== YOUR OBJECTIVE ==
Your answer must be an exact transcription of the data, with every picture omitted.

═════ COLLECTED MATERIAL ═════

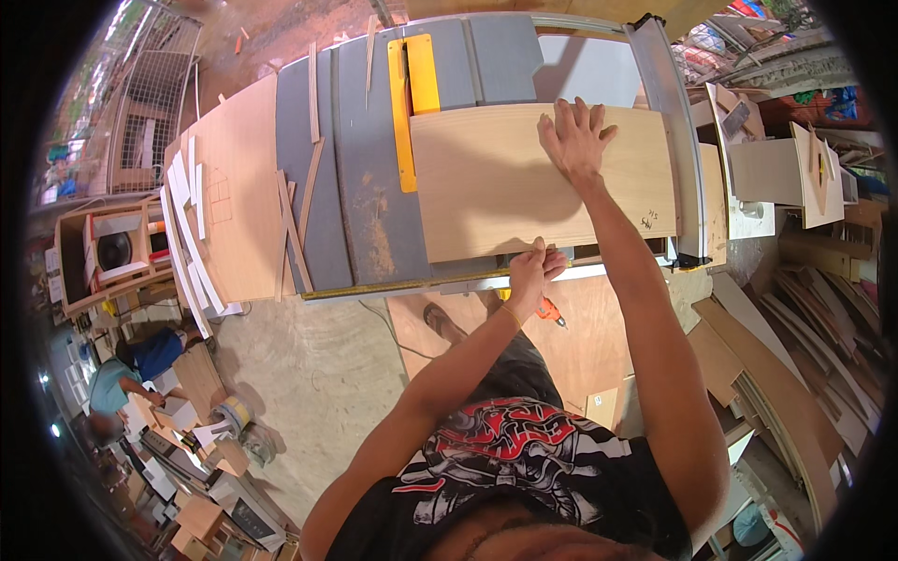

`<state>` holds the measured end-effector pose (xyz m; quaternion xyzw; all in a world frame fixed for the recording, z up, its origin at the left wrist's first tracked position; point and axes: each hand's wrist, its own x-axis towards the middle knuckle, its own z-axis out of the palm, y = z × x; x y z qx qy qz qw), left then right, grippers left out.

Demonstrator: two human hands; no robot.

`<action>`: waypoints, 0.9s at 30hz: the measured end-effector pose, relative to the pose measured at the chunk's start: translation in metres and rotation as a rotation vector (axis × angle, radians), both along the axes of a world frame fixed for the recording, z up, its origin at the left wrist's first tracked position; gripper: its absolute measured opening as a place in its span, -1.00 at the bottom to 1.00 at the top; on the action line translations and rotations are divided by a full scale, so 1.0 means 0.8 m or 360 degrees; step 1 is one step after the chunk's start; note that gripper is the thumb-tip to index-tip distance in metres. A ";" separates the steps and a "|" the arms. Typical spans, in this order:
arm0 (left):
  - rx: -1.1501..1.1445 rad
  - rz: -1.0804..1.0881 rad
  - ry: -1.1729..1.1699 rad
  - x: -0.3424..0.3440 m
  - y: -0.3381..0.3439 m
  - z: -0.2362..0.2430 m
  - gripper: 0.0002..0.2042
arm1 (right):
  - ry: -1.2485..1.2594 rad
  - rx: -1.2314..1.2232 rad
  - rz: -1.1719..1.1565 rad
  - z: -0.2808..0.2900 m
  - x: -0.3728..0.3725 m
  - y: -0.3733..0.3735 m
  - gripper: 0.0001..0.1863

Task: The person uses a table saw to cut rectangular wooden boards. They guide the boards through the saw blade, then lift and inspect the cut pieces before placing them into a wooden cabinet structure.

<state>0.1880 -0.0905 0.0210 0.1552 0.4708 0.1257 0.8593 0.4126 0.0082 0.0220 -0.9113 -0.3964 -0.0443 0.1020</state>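
A pale wooden board [486, 178] lies flat on a grey table saw [365, 187], its left side over part of the yellow insert plate [421, 75]. My right hand [575, 140] rests palm down on the board's upper right, fingers spread. At the board's near edge, my left hand [535, 271] has its fingers curled and gripping the edge. A metal rail [686, 159] runs just right of the board. Below the saw's near edge, an orange power drill [548, 310] is partly hidden by my left arm.
Thin offcut strips [295, 229] and white strips [187, 234] lie on the saw and its left extension. A co-worker [140, 365] bends at the lower left among wooden pieces. Stacked panels [786, 355] crowd the right side. A cable [393, 332] crosses the floor near my feet.
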 end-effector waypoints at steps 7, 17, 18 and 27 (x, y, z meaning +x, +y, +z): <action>0.0005 0.0001 -0.0037 0.002 0.005 -0.006 -0.50 | 0.0076 -0.0098 -0.0037 0.002 0.003 0.006 -0.33; 0.0029 -0.0057 0.0019 0.007 0.010 -0.007 -0.51 | 0.0038 -0.0011 -0.0018 -0.001 0.007 0.010 -0.37; 0.0032 -0.0062 0.0017 0.007 0.011 -0.006 -0.51 | 0.0029 -0.0007 -0.0018 -0.003 0.009 0.010 -0.37; 0.0045 -0.0031 0.0024 0.010 0.014 -0.005 -0.51 | -0.0012 0.0002 -0.0006 -0.005 0.012 0.014 -0.37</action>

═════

== EXPECTED ANSWER ==
`<state>` holds the measured end-effector pose (xyz m; quaternion xyzw; all in a world frame fixed for the recording, z up, its origin at the left wrist's first tracked position; point and axes: each hand's wrist, its own x-axis towards the middle knuckle, its own z-axis out of the palm, y = z × x; x y z qx qy qz qw), left then right, grippers left out.

Demonstrator: two human hands; no robot.

`<action>`: waypoints, 0.9s at 30hz: the measured end-effector pose, relative to the pose measured at the chunk's start: translation in metres and rotation as a rotation vector (axis × angle, radians), both along the axes of a world frame fixed for the recording, z up, its origin at the left wrist's first tracked position; gripper: its absolute measured opening as a place in its span, -1.00 at the bottom to 1.00 at the top; on the action line translations and rotations are divided by a full scale, so 1.0 means 0.8 m or 360 degrees; step 1 is one step after the chunk's start; note that gripper is the thumb-tip to index-tip distance in metres. A ";" separates the steps and a "|" the arms. Typical spans, in this order:
arm0 (left):
  - rx: -1.1501..1.1445 rad
  - rz: -1.0804..1.0881 rad
  - ry: -1.1729..1.1699 rad
  - x: -0.3424..0.3440 m
  - y: -0.3381..0.3439 m
  - z: -0.2362..0.2430 m
  - gripper: 0.0002..0.2042
arm1 (right):
  - ry: -1.2485..1.2594 rad
  - rx: -1.2314..1.2232 rad
  - rz: -1.1719..1.1565 rad
  - z: -0.2808..0.2900 m
  - x: -0.3728..0.3725 m
  - y: -0.3733..0.3735 m
  - gripper: 0.0001..0.1863

Task: The person uses a table saw to cut rectangular wooden boards. They guide the boards through the saw blade, then lift and inspect the cut pieces before placing them into a wooden cabinet structure.

<state>0.1880 -0.0905 0.0210 0.1552 0.4708 0.1257 0.8593 0.4126 0.0082 0.0220 -0.9113 -0.3964 -0.0443 0.1020</state>
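A pale wooden board [486, 178] lies flat on a grey table saw [365, 187], its left side over part of the yellow insert plate [421, 75]. My right hand [575, 140] rests palm down on the board's upper right, fingers spread. At the board's near edge, my left hand [535, 271] has its fingers curled and gripping the edge. A metal rail [686, 159] runs just right of the board. Below the saw's near edge, an orange power drill [548, 310] is partly hidden by my left arm.
Thin offcut strips [295, 229] and white strips [187, 234] lie on the saw and its left extension. A co-worker [140, 365] bends at the lower left among wooden pieces. Stacked panels [786, 355] crowd the right side. A cable [393, 332] crosses the floor near my feet.
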 end-effector waypoints at steps 7, 17, 18 and 27 (x, y, z meaning +x, +y, +z): <action>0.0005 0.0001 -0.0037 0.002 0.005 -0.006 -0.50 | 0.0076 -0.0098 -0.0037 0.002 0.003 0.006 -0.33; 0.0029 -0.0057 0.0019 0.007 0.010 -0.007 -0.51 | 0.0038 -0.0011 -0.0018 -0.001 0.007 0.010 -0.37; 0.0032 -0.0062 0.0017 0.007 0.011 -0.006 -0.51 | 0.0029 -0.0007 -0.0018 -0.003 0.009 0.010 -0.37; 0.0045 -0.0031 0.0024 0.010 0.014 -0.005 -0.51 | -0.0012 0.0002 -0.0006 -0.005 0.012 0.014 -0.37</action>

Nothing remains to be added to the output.